* [EXERCISE GOAL] So that nothing is lost, transcribe each line of the records exactly.

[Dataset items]
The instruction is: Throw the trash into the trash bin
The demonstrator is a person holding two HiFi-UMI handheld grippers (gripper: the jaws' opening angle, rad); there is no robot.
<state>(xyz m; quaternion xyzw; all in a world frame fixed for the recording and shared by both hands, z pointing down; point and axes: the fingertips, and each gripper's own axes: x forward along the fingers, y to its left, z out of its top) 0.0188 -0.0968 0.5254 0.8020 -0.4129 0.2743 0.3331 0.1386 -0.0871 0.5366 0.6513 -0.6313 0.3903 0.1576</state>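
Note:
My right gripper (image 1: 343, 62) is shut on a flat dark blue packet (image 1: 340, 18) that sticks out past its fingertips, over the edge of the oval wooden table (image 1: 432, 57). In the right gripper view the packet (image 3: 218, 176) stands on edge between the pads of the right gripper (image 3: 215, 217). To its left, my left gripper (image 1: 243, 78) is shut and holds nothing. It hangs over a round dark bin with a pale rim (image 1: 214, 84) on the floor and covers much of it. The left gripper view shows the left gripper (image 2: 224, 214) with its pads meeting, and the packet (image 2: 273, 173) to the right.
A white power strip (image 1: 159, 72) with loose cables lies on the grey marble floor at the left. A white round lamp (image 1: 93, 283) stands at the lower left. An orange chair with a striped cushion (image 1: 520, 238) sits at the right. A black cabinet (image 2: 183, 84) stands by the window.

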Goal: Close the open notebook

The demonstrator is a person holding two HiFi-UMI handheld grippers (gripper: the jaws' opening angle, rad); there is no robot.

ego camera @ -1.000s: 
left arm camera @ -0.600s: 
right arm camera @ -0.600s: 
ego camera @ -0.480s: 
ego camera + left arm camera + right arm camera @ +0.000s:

* [TASK SOLUTION]
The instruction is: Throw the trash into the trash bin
The demonstrator is a person holding two HiFi-UMI handheld grippers (gripper: the jaws' opening angle, rad); there is no robot.
<state>(xyz m; quaternion xyzw; all in a world frame fixed for the recording and shared by both hands, z pointing down; point and axes: the fingertips, and each gripper's own axes: x forward along the fingers, y to its left, z out of its top) 0.0188 -0.0968 0.5254 0.8020 -0.4129 0.2743 0.3331 0.1386 -0.0871 0.5366 0.6513 -0.6313 0.3903 0.1576</state>
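Note:
My right gripper (image 1: 343, 62) is shut on a flat dark blue packet (image 1: 340, 18) that sticks out past its fingertips, over the edge of the oval wooden table (image 1: 432, 57). In the right gripper view the packet (image 3: 218, 176) stands on edge between the pads of the right gripper (image 3: 215, 217). To its left, my left gripper (image 1: 243, 78) is shut and holds nothing. It hangs over a round dark bin with a pale rim (image 1: 214, 84) on the floor and covers much of it. The left gripper view shows the left gripper (image 2: 224, 214) with its pads meeting, and the packet (image 2: 273, 173) to the right.
A white power strip (image 1: 159, 72) with loose cables lies on the grey marble floor at the left. A white round lamp (image 1: 93, 283) stands at the lower left. An orange chair with a striped cushion (image 1: 520, 238) sits at the right. A black cabinet (image 2: 183, 84) stands by the window.
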
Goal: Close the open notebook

The demonstrator is a person holding two HiFi-UMI handheld grippers (gripper: the jaws' opening angle, rad); there is no robot.

ego camera @ -1.000s: 
left arm camera @ -0.600s: 
right arm camera @ -0.600s: 
ego camera @ -0.480s: 
ego camera + left arm camera + right arm camera @ +0.000s:

Nothing else is required for this exercise.